Putin, Erdogan to meet in Sochi for second time

121
2
Putin, Erdogan to meet in Sochi for second time

President Vladimir V. Putin and his Turkish counterpart Recep Tayyip Erdogan plan to meet in the southern Russian Black Sea resort town of Sochi on Friday for a second face-to- face conversation in less than three weeks, against a complex backdrop of dovetailing and competing interests. Ayatollah Ali Khamenei, Iran's supreme leader, described the talks in Sochi as a continuation of their talks in Iran on July 19, covering everything from drones to grain shipments to Syria. Mr. Erdogan has emerged as an important mediator between Ukraine and Russia, which is trying to break out of the economic and political isolation imposed by the West over its invasion of Ukraine. The applicant was instrumental in achieving an agreement between the two countries to restart Ukrainian grain shipments through the Black Sea.
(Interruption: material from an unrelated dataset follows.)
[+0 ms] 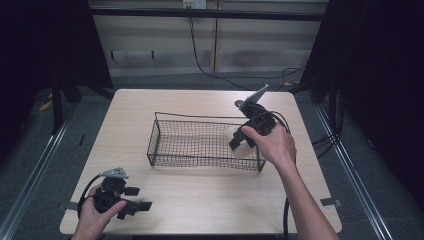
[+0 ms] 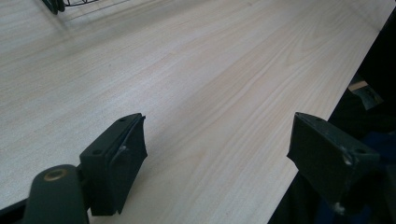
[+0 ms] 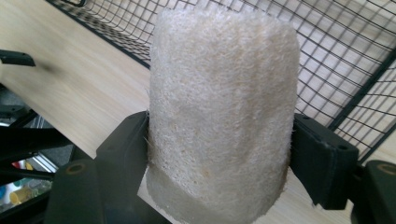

Erdogan is on a fine line to keep his ability to talk to both Russia and NATO s foe, and to Western members of the alliance. Turkey has held to its refusal to join Western sanctions against Russia, irking NATO allies, but Mr. Erdogan has eased his initial objections to Sweden and Finland joining the alliance as a bulwark against Russian aggression. Russia provided a fourth of the country's crude imports and almost half of its natural gas purchases last year, and was a key supplier of energy to Turkey. The Russian state nuclear corporation is planning to build a nuclear power plant in the Mediterranean, which is expected to provide 10 percent of Turkey's energy needs after its scheduled completion in 2026. Turkey is becoming an important transshipment point for goods headed to Russia now that many Western freight companies no longer handle Russian-bound shipments for fear of defying sanctions, the Turkish newspaper Dunya reported on Thursday. The country remains a popular destination for Russian tourists with 1.4 million visits this year, according to Interfax. There are still stark differences between the two leaders. Their countries backed opposing sides in the civil war in Turkey's neighbor, Syria. The Kremlin has expended blood and treasure to support President Bashar al-Assad, while Turkey, which has absorbed more than 3.7 million Syrian war refugees, supports an opposing rebel faction and is threatening a new military offensive in Syria s north. They have also been involved in opposing sides in the violent border dispute between Armenia and Azerbaijan.

According to the Interfax news agency, military-technical cooperation between the two countries is permanently on the agenda, and the fact that our interaction is developing in this sensitive sphere shows that the entire range of our interrelations is at a very high level, according to Dmitri S. Peskov, Russia's presidential press secretary.